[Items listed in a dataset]
■ ■ ■ ■ ■
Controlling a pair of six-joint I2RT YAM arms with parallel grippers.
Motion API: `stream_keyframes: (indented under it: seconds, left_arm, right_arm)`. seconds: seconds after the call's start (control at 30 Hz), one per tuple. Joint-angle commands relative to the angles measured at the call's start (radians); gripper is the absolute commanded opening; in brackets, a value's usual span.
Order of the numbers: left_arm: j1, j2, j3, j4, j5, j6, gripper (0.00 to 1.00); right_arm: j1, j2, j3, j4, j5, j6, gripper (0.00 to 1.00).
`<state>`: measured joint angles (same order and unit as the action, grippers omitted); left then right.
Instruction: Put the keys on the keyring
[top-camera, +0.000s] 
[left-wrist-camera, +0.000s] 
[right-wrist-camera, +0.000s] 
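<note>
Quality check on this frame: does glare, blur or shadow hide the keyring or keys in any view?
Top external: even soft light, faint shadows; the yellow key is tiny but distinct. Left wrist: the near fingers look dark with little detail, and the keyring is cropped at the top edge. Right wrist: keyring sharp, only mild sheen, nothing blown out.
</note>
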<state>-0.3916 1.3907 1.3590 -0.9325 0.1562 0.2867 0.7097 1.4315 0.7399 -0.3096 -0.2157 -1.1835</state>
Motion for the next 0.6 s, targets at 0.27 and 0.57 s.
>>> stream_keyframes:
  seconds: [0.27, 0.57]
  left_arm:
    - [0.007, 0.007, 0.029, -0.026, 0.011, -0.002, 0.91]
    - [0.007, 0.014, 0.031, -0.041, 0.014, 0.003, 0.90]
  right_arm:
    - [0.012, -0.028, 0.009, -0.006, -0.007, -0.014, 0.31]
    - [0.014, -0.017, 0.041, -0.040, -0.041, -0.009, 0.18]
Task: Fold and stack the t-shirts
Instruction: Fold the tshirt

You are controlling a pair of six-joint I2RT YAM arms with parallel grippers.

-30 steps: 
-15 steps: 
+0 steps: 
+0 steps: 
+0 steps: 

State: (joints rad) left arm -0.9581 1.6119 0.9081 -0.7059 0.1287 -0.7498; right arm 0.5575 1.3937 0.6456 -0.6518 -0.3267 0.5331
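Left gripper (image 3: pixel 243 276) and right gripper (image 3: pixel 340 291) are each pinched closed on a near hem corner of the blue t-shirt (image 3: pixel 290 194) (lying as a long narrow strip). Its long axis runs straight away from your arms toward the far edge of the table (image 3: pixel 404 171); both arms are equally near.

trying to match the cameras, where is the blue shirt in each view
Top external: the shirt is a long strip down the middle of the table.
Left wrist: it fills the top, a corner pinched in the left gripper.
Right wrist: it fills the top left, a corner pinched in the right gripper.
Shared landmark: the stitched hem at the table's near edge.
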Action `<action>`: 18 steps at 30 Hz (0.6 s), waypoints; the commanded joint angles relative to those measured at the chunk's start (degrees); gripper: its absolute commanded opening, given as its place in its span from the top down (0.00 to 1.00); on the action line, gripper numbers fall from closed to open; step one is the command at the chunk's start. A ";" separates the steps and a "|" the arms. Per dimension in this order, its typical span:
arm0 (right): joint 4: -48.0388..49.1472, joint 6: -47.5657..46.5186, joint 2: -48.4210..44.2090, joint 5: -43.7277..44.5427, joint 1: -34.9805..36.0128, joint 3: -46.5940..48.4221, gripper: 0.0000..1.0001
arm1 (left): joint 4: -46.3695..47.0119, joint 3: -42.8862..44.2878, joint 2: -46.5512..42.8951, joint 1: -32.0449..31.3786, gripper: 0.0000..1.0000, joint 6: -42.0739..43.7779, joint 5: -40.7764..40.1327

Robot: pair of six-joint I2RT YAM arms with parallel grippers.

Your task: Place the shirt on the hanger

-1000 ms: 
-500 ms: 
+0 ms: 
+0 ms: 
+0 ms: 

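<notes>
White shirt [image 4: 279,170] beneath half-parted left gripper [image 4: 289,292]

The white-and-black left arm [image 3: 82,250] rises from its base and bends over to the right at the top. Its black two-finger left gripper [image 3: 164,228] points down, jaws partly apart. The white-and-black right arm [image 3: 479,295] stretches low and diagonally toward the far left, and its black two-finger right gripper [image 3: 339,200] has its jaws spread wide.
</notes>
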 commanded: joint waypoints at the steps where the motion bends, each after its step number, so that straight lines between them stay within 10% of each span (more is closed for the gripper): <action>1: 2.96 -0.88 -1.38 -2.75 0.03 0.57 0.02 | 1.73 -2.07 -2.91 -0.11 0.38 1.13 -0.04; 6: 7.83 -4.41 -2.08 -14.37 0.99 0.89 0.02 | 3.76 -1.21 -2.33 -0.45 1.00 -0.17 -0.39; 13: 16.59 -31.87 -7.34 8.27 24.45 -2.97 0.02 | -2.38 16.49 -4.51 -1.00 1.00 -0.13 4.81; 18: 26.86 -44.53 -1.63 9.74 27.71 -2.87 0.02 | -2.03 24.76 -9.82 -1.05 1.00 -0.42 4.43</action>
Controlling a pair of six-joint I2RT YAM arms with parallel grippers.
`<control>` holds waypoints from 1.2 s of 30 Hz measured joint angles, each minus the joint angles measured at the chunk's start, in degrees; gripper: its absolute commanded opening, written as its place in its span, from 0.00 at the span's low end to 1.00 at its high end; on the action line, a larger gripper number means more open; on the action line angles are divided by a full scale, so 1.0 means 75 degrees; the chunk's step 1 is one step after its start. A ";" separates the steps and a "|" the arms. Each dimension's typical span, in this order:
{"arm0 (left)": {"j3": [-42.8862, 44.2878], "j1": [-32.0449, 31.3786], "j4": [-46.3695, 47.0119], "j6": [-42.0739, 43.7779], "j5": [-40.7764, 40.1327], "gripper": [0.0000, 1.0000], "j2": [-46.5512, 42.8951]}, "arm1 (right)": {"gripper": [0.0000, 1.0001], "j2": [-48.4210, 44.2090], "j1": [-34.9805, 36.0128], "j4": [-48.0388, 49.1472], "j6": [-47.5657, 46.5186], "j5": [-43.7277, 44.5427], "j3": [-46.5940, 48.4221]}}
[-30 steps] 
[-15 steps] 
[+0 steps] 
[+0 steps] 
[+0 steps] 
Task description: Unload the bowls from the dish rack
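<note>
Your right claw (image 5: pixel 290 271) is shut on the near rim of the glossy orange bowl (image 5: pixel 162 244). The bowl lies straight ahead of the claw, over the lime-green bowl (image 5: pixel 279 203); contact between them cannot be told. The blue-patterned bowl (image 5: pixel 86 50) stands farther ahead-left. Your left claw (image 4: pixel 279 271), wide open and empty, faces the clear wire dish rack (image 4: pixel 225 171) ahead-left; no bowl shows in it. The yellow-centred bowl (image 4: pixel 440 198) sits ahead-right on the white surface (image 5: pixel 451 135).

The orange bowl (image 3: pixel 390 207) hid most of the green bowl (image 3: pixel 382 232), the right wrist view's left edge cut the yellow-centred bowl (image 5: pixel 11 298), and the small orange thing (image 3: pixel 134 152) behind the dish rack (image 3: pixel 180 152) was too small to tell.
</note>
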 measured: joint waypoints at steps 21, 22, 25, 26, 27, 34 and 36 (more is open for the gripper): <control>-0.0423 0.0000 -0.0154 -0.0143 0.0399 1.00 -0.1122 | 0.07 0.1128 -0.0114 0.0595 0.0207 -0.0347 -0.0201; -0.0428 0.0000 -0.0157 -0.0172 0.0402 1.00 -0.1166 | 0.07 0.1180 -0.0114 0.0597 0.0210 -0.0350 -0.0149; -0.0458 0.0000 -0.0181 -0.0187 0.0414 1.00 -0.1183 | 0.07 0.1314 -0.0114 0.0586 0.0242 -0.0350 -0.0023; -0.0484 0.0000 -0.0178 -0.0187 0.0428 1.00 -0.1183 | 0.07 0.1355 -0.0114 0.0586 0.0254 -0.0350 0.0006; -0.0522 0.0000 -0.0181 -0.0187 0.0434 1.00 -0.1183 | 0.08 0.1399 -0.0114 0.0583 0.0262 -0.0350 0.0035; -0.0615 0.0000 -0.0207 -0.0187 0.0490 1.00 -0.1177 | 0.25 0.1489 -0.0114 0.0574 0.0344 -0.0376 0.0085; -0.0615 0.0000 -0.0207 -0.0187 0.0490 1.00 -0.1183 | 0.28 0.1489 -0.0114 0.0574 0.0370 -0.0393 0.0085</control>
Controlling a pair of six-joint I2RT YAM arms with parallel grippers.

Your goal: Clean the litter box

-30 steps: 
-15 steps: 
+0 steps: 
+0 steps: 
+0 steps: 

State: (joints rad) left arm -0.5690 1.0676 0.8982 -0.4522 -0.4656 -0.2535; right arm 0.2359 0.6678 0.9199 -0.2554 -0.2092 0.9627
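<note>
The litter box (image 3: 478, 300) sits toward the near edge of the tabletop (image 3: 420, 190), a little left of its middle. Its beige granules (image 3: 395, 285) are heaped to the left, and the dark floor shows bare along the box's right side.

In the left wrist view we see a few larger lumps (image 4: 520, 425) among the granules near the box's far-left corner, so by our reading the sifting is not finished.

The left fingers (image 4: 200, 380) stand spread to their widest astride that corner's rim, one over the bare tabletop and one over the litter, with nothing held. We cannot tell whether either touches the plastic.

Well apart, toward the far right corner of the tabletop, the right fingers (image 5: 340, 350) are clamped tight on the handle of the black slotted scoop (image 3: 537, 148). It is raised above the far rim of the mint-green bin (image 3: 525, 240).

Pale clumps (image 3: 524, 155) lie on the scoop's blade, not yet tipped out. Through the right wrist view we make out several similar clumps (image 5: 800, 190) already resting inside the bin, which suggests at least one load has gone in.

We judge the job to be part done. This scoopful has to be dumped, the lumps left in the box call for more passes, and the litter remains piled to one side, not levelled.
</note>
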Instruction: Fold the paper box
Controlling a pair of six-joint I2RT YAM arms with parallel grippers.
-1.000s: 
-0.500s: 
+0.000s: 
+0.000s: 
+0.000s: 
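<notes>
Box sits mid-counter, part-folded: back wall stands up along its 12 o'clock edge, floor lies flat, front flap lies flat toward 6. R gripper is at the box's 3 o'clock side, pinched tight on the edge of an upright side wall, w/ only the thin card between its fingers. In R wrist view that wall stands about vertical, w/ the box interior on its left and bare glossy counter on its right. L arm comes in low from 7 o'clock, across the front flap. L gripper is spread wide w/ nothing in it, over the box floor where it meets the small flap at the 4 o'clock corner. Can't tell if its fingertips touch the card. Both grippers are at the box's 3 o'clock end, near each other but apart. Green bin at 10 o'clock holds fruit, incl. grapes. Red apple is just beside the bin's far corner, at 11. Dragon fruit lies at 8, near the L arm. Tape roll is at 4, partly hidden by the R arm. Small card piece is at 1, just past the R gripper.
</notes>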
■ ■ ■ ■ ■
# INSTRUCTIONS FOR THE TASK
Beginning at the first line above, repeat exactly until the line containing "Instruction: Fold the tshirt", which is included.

# TASK OUTPUT
Controlling a pair of six-joint I2RT YAM arms with parallel grippers.
Motion API: `stream_keyframes: (indented under it: seconds, left_arm, right_arm)`. seconds: seconds after the call's start (control at 30 Hz), one per tuple. Joint-angle commands relative to the angles measured at the call's start (radians); gripper is the absolute commanded opening; in brackets, a value's usual span.
Order of the numbers: left_arm: j1, j2, j3, j4, j5, j6, gripper (0.00 to 1.00); right_arm: j1, j2, j3, j4, j5, j6, gripper (0.00 to 1.00).
`<state>`: measured joint angles (same order and unit as the action, grippers omitted); left then right.
Instruction: Put the keys on the keyring
[top-camera, +0.000s] 
[left-wrist-camera, +0.000s] 
[right-wrist-camera, +0.000s] 
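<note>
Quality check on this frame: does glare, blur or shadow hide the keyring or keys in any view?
Top external: even soft light, faint shadows; the yellow key is tiny but distinct. Left wrist: the near fingers look dark with little detail, and the keyring is cropped at the top edge. Right wrist: keyring sharp, only mild sheen, nothing blown out.
</note>
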<state>-0.3916 1.3907 1.3590 -0.9325 0.1562 0.2867 0.7097 1.4315 0.7399 -0.3096 -0.2157 -1.1835</state>
Motion for the next 0.6 s, targets at 0.27 and 0.57 s.
>>> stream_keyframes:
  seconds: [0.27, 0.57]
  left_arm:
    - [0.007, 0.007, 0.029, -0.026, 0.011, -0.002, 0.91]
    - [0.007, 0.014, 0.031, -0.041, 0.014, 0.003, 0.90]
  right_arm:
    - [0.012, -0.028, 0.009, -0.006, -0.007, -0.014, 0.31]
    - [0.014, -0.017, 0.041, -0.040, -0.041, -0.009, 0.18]
Task: Fold and stack the t-shirts
Instruction: Fold the tshirt

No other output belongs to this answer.